YOUR GOAL | Collect each line of the entries that holds the string "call".

Recorded data |

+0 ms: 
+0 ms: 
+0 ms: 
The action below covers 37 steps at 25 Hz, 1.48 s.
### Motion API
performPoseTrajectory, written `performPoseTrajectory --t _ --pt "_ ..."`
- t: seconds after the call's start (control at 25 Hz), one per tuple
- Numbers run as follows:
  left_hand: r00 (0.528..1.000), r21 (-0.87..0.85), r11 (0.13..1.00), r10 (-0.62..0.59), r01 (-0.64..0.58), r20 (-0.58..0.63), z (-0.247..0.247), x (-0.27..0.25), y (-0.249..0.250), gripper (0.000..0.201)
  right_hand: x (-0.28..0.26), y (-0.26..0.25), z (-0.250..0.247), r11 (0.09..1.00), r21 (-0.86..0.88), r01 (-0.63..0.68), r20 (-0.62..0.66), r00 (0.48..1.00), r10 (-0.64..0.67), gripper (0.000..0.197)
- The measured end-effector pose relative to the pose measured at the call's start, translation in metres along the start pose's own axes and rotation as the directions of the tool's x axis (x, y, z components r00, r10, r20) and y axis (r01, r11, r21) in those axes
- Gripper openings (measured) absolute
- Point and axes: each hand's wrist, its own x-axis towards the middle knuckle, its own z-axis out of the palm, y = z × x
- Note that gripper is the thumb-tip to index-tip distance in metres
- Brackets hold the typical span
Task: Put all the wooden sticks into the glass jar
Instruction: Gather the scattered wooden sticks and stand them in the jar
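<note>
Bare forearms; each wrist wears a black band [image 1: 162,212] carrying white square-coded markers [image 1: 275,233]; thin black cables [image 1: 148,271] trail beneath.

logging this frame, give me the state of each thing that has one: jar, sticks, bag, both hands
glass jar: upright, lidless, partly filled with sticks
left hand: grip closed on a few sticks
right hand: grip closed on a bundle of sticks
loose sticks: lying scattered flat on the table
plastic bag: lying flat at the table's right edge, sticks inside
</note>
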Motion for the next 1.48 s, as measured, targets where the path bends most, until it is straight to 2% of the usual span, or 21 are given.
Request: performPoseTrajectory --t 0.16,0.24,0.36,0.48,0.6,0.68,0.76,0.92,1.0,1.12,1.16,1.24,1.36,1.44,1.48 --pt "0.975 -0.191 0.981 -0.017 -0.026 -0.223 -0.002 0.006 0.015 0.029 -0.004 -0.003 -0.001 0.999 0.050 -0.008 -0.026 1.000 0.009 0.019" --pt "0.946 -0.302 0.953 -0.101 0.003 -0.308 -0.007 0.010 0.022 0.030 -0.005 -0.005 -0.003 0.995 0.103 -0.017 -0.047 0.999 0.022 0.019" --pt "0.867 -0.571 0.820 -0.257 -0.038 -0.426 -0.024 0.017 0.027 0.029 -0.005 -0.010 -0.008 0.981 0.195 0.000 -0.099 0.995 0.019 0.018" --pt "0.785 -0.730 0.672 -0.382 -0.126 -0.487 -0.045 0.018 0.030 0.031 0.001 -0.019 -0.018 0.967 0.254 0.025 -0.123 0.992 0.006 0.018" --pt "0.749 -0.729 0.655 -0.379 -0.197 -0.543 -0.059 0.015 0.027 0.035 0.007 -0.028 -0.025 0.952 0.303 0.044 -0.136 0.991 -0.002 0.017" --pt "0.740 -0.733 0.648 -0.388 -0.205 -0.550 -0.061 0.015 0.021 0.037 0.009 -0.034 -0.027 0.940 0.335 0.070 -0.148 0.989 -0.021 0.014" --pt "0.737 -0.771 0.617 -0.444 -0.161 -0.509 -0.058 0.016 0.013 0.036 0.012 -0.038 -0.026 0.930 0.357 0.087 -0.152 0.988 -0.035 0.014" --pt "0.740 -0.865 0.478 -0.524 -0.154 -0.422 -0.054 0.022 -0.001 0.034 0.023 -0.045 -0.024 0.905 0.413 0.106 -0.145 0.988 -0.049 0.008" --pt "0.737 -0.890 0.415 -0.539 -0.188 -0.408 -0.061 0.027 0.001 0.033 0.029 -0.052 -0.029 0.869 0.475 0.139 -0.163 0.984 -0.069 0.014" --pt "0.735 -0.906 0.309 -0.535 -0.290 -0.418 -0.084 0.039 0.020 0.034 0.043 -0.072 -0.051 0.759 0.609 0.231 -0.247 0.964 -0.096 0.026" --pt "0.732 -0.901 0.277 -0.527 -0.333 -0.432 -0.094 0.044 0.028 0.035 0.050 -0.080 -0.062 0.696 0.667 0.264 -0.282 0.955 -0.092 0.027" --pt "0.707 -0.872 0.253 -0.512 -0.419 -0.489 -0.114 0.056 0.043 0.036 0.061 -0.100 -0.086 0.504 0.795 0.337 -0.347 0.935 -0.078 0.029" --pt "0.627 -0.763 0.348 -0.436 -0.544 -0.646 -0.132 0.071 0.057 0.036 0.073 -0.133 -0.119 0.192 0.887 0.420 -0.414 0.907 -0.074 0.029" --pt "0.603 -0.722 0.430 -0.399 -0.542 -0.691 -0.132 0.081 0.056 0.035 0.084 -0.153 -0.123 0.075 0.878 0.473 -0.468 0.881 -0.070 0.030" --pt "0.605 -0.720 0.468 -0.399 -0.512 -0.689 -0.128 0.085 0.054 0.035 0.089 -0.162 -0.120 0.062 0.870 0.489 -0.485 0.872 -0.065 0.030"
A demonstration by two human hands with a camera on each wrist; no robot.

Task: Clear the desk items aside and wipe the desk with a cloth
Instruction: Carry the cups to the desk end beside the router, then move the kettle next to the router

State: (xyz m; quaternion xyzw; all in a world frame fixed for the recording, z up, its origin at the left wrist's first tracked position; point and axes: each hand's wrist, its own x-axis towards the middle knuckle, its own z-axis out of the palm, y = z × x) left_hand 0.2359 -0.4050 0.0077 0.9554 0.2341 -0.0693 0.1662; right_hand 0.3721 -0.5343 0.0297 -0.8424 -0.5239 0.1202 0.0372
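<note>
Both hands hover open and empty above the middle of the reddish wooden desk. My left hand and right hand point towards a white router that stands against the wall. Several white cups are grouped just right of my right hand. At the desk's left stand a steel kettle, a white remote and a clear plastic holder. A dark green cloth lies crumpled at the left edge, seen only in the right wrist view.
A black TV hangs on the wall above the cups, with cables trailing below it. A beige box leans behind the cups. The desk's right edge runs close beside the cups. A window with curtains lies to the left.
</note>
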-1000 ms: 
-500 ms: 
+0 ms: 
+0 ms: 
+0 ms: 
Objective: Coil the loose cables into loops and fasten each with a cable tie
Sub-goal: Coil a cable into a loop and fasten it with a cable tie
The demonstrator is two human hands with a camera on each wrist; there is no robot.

EXERCISE RESPONSE |
- t: seconds after the call's start (control at 25 Hz), one per tuple
- The measured end-effector pose relative to the pose measured at the call's start, translation in metres along the start pose's own axes and rotation as the directions of the tool's x axis (x, y, z components r00, r10, r20) and y axis (r01, r11, r21) in those axes

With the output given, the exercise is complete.